4.7. Pfaffia glomerata Leaves Can Increase the Abundance of the Dominant Intestinal Microbiota in the Cecum

The balance between various microbial communities is an important guarantee of animal health. In meat rabbits, digestion and absorption the structure of the cecum microbial community are closely related to healthy production. A Venn map can directly show the degree of similarity and difference of gut microbes among different groups. The results of this experiment showed that the total OTU of cecal microbes in the 0.5% and 2% groups was significantly higher than that in the control group. Adding P. glomerata leaves can improve the diversity of the intestinal flora in New Zealand rabbits.

Intestinal flora Alpha diversity is an evaluation index of intestinal microbial community diversity and richness. Alpha diversity is represented by Chao1, ACE, and the Shannon and Simpson indices. The Chao1 index and ACE index represent the richness of microbial communities, while the Shannon index and the Simpson index represent species diversity. This study found that the addition of P. glomerata leaves could increase the Chao1 index, ACE index, Shannon index and Simpson index of New Zealand rabbits. The addition of P. glomerata leaves increased the differences in the intestinal flora of New Zealand rabbits to a certain extent. Peng et al. [47] found that anthocyanin flavonoids could significantly increase the Chao1 index and ACE index of the intestinal microbial community in mice, and PCA results in the anthocyanin group did not overlap with those in the control group, increasing the α diversity and β diversity of mice. Therefore, we speculate that the regulatory effect of P. glomerata leaves on the intestinal flora may be related to the flavonoids and polysaccharides they contain.

The thick-walled bacteria phylum [48] can maintain intestinal homeostasis through the dietary fiber–thick-walled bacteria–host axis pathway. Bacteroides can participate in intestinal sugar metabolism [49], and verrucobacteria can participate in the decomposition of small molecules of fiber polysaccharides, which can also enhance intestinal immune function. The results of this experiment showed that the addition of P. glomerata leaves changed the microflora distribution in the caecum of New Zealand rabbits at the phylum level and genus level. The addition of P. glomerata leaves reduces the abundance of Proteobacteria and actinomycetes, which contain a variety of pathogenic bacteria [50] and are harmful to animal health. It can be inferred that P. glomerata leaves can promote the proliferation of beneficial bacteria in the intestinal tract of New Zealand rabbits, inhibit the number of some harmful bacteria, and maintain intestinal health. Helicobacter can use glucose and intermediates, such as acetate and lactic acid, to form butyrate by fermentation, and some studies have found that its metabolites can prevent rectal cancer [51]. Ruminococcus and NK4A214_group belong to the Ruminococcus family and can decompose cellulose in the cecum. It can be inferred that the addition of P. glomerata leaves will increase the abundance of beneficial bacteria in part of the cecum, promote the decomposition of cellulose in the intestine, improve intestinal sugar metabolism, and thus improve the growth performance of New Zealand rabbits. The above conclusion was drawn in this study through 16S rDNA sequencing analysis. Further research is needed to explain the comprehensive impact of P. glomerata leaves on the intestinal flora of New Zealand rabbits, if more evidence is required.

5. Conclusions

Dietary supplementation with ground P. glomerata leaves at doses ranging from 0.5% up to 2% effectively enhanced the growth performance and immune function of New Zealand rabbits. Among these dietary doses, the addition of P. glomerata leaves at 0.5% had the best effect in increasing average daily weight gain, improving intestinal mucosa results, and optimizing the structure of intestinal flora.

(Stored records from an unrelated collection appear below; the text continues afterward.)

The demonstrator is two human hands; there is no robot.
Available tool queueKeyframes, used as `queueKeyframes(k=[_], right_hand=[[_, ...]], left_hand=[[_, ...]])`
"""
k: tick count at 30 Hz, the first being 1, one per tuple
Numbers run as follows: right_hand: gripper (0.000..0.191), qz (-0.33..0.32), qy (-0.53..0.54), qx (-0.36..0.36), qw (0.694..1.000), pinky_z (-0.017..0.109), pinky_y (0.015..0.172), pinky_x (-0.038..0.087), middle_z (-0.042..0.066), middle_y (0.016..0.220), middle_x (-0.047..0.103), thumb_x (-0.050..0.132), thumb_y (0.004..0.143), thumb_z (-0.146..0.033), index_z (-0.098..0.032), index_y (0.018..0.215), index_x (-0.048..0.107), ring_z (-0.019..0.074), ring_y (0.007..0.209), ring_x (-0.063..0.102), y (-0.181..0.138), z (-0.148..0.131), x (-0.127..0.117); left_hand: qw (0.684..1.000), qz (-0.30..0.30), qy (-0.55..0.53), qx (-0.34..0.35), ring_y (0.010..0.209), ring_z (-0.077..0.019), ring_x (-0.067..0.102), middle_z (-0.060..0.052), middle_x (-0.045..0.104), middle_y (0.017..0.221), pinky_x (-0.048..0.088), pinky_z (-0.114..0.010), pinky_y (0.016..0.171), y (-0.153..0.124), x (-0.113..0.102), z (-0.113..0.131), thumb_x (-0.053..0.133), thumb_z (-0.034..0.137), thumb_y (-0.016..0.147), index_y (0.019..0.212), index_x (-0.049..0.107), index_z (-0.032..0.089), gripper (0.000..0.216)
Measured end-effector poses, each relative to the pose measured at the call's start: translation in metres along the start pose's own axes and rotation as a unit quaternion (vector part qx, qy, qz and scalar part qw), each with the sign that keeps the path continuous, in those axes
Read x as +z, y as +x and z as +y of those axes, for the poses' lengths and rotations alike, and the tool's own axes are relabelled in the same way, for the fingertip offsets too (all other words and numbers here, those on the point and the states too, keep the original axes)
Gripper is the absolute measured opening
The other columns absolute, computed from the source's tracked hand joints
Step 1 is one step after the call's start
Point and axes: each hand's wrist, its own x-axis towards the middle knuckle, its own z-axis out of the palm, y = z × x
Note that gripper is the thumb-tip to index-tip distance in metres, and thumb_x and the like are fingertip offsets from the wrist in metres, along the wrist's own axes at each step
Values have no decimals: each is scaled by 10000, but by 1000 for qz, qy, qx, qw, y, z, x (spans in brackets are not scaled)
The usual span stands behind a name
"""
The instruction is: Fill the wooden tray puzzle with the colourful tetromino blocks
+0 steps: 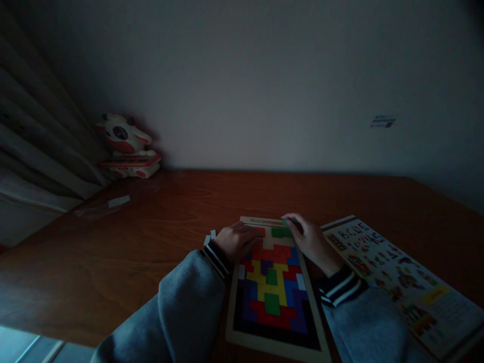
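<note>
A wooden puzzle board (312, 322) lies on the brown table in front of me, filled with red, yellow, blue, purple and green block pieces. My left hand (237, 241) rests curled on the board's upper left part, over a red piece (260, 231). My right hand (309, 238) sits at the board's upper right edge, its fingers pinched on a green piece (280, 232) near the top row. Both arms wear grey sleeves with striped cuffs. The room is dim.
A printed sheet with coloured pattern pictures (401, 275) lies right of the board. A red and white toy (127, 147) stands at the table's far left corner by a curtain (34, 146). A small clear packet (102, 206) lies on the left of the table (132, 252). A wall rises behind.
</note>
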Motion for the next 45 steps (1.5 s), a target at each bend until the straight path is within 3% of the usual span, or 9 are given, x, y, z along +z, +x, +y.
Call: queueKeyframes(k=[4,11,17,20,23,26,30,34,45], right_hand=[[302,-8,-58,-16,998,414,882,517,101,1081,683,428,978,-395,-221,1098,645,242,986,665,-1,3,3],[489,9,-98,-14,995,441,824,542,138,1101,640,646,835,-536,-189,1179,621,290,978,658,-5,7,12],[441,30,-63,0,998,443,835,544,126,1084,657,622,850,-540,-205,1137,641,276,958,666,-3,9,15],[364,31,-21,9,999,429,854,537,125,1078,687,519,924,-491,-202,1096,660,257,950,676,-1,6,7],[362,18,23,25,999,401,821,547,110,1091,711,471,956,-443,-207,1179,632,234,927,689,2,7,-4],[400,0,69,48,997,397,813,553,90,1086,721,543,921,-424,-231,1268,589,228,924,693,4,13,-13],[283,-61,125,74,988,402,854,545,72,1027,737,617,874,-432,-225,1061,662,231,963,694,4,15,-19],[267,-114,141,112,977,367,775,544,65,933,744,635,848,-463,-207,915,669,213,852,701,2,11,-20],[331,-99,18,121,987,293,612,457,38,741,709,612,845,-530,-213,756,647,191,695,648,-3,1,-12]], left_hand=[[997,-23,65,43,925,-220,683,-57,751,1093,506,-327,909,-2,1,-1,619,359,918,1074,748,292,213],[996,-9,79,36,957,-245,675,-74,737,1141,518,-342,877,-4,4,-4,647,373,897,1090,743,285,233],[998,-7,59,10,995,-260,659,-78,732,1148,507,-370,917,-5,5,-6,670,370,877,1067,753,283,225],[996,1,84,15,1004,-267,661,-87,724,1160,503,-383,926,-5,5,-7,669,362,882,1117,738,292,255],[993,-8,111,30,1000,-269,664,-94,722,1158,507,-386,918,-5,5,-6,657,345,894,1088,751,293,222],[990,-27,126,60,952,-248,669,-81,729,1144,526,-365,872,-5,4,-5,631,316,910,1031,770,301,185],[982,-29,146,116,827,-214,673,-58,761,1064,539,-327,785,-5,3,-3,628,280,910,979,782,304,171],[963,-28,219,154,758,-204,663,-54,776,1006,527,-296,683,-5,2,-2,599,278,931,934,789,274,190],[939,-60,290,173,806,-196,674,-32,767,1062,557,-317,715,-4,4,-6,502,328,990,963,771,208,295]])
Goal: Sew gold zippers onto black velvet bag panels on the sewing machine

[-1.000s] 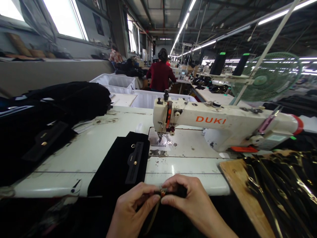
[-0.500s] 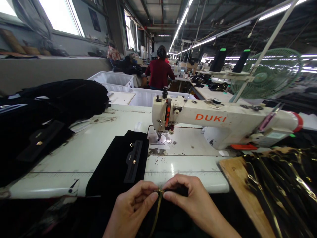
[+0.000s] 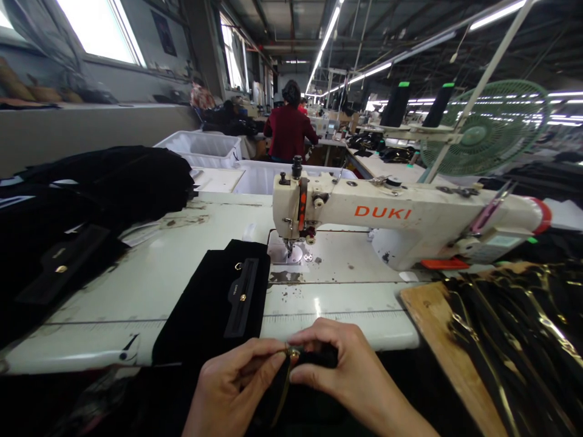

In conclusion, the addition of 0.5% P. glomerata leaf can promote the growth of New Zealand rabbits, enhance their immune function, improve their intestinal mucosal structure, optimize their intestinal flora structure, and help to ensure their healthy breeding.

Author Contributions

Conceptualization, J.-J.C. and G.-Z.L.; methodology, G.-Z.L.; software, Y.-J.C.; validation, G.-Z.L., X.-Y.Z. and J.-H.X.; formal analysis, Y.-J.C.; data curation, G.-Z.L.; writing—original draft preparation, G.-Z.L. and Y.-J.C.; writing—review and editing, Y.-J.C. and G.-Z.L. and A.M.; visualization, Y.-J.C. and G.-Z.L.; supervision, J.-J.C.; project administration, J.-J.C.; funding acquisition, J.-J.C. All authors have read and agreed to the published version of the manuscript.

Funding

This research was funded by Key Research Platforms and Projects of Regular Colleges and Universities in Guangdong Province—Key Area Special Project (Special Project for Serving Rural Revitalization): Research and Demonstration of Ecological Breeding and Planting Composite Technolo: 2022ZDZX4011 and Guangdong Postgraduate Education Innovation Project 2020YJSJD51.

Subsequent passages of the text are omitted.